Work instructions:
Below are some records. Return exactly the lines from the one with "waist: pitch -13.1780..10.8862" to the one with "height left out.", and nothing else.

### Material for this task

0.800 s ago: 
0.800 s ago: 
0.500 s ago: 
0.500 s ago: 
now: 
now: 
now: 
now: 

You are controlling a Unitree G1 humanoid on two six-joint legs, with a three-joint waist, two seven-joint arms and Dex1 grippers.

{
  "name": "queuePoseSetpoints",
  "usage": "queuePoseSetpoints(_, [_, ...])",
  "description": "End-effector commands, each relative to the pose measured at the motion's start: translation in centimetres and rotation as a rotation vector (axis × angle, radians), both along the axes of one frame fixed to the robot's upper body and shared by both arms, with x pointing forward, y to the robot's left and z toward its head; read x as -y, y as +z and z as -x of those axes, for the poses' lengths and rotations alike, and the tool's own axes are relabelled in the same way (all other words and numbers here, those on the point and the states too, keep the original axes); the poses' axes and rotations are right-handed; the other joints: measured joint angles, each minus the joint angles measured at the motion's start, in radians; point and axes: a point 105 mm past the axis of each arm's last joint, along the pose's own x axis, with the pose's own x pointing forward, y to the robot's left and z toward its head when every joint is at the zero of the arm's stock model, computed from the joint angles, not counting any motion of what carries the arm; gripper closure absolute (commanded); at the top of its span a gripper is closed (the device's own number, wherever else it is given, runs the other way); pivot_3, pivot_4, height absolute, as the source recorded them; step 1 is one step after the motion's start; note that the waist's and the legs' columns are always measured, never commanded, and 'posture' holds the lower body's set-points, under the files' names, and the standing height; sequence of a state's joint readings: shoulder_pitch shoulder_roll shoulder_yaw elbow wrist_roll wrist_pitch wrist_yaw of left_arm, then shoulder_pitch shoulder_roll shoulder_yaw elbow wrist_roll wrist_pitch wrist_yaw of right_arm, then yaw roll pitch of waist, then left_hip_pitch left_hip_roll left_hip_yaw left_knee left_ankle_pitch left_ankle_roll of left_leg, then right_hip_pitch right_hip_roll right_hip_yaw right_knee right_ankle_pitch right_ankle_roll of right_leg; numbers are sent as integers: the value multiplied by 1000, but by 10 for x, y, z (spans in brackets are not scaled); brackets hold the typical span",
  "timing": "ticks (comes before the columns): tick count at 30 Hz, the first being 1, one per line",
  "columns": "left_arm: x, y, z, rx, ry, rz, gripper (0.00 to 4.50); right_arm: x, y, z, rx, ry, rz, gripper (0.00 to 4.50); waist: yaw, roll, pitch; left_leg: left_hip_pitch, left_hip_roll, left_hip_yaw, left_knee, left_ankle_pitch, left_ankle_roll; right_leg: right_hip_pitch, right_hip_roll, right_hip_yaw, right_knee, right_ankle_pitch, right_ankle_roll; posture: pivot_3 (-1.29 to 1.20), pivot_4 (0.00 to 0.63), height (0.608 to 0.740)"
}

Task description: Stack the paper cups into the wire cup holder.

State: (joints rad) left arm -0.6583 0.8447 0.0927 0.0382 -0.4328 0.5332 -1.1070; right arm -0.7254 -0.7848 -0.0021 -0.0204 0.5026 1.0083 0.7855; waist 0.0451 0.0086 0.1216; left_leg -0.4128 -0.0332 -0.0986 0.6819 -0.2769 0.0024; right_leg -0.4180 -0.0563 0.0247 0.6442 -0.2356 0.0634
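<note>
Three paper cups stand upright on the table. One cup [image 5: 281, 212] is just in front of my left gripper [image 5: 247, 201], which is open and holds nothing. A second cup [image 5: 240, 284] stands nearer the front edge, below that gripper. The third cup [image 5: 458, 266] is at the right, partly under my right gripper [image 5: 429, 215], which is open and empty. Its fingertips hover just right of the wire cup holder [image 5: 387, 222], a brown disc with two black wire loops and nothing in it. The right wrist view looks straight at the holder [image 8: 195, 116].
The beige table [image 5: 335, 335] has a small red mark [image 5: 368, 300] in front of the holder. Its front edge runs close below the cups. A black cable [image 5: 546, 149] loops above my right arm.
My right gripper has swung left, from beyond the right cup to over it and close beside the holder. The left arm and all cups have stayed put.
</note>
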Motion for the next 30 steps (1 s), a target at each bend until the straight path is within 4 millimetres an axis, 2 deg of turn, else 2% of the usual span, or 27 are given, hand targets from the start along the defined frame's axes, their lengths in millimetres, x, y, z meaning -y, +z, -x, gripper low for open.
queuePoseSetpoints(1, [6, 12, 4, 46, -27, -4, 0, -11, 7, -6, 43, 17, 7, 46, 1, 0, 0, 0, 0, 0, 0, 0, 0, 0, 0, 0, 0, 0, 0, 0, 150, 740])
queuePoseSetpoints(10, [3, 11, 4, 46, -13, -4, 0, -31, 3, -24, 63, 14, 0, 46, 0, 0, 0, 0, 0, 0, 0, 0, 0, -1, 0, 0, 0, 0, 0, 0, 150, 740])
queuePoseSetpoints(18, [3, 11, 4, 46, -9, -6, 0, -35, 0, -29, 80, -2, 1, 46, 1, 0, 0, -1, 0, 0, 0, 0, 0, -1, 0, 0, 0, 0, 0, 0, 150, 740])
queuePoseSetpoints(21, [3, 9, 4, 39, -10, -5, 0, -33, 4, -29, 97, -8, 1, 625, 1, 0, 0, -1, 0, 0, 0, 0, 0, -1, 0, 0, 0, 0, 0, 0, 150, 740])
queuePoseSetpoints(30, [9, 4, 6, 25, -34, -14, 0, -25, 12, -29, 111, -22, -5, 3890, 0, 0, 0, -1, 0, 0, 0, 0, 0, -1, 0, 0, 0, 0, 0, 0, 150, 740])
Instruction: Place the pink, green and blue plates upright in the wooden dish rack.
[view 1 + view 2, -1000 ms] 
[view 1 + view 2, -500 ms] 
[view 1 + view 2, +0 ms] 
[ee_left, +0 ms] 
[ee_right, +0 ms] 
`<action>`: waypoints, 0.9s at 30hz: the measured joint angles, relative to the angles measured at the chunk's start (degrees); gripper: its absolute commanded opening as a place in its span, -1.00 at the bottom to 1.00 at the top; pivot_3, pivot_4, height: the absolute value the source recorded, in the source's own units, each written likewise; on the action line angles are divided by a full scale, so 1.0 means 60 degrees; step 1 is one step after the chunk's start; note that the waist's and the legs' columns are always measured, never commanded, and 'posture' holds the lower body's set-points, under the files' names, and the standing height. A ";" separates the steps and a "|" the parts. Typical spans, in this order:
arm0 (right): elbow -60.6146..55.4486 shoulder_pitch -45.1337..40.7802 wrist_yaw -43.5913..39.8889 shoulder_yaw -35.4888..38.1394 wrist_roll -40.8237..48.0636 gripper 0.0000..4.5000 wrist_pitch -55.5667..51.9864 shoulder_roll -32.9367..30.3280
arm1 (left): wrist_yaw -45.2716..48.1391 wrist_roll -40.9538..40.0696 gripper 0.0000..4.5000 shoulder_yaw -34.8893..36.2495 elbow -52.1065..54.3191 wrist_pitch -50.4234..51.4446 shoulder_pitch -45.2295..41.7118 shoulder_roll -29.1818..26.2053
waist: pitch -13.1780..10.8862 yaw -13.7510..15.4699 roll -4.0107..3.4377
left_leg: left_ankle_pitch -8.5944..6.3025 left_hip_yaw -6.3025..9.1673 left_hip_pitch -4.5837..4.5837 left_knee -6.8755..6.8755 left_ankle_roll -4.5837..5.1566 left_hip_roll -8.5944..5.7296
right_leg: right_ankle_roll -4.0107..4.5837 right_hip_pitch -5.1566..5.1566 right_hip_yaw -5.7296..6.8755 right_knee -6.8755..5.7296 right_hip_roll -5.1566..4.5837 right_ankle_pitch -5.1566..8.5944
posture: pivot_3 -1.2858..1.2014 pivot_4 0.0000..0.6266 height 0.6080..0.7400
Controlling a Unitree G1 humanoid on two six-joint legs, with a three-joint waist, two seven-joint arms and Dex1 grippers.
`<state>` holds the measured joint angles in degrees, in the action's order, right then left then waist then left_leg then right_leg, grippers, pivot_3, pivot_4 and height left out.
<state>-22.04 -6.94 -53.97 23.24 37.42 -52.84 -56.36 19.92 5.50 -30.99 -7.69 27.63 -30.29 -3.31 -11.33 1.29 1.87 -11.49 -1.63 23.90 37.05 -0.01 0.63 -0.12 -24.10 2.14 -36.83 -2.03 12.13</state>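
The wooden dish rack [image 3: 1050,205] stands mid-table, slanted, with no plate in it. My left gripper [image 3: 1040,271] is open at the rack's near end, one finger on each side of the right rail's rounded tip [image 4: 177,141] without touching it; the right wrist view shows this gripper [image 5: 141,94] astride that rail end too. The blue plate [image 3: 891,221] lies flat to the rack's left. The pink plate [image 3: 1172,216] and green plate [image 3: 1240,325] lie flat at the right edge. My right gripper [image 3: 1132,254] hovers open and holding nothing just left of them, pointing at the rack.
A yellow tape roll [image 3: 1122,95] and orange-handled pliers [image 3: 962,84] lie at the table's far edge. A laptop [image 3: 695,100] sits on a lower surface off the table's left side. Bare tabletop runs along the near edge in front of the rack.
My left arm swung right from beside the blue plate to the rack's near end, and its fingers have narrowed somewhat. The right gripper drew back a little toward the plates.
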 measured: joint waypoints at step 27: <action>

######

Reply to the task:
waist: pitch -13.1780..10.8862 yaw -13.7510..15.4699 roll -4.0107..3.4377
left_leg: left_ankle_pitch -8.5944..6.3025 left_hip_yaw -6.3025..9.1673 left_hip_pitch -4.5837..4.5837 left_knee -6.8755..6.8755 left_ankle_roll -4.5837..5.1566 left_hip_roll -8.5944..5.7296
right_leg: right_ankle_roll -4.0107..4.5837 right_hip_pitch -5.1566..5.1566 right_hip_yaw -5.7296..6.8755 right_knee -6.8755..5.7296 right_hip_roll -5.1566..4.5837 right_ankle_pitch -5.1566..8.5944
posture: pivot_3 -1.2858..1.2014 pivot_4 0.0000..0.6266 height 0.6080..0.7400
Controlling a Unitree G1 humanoid on two six-joint legs, with a three-joint waist, two seven-joint arms and Dex1 grippers.
`<state>` holds the measured joint angles in degrees, in the action's order, right then left then waist then left_leg then right_leg, grippers, pivot_3, pivot_4 and height left out.

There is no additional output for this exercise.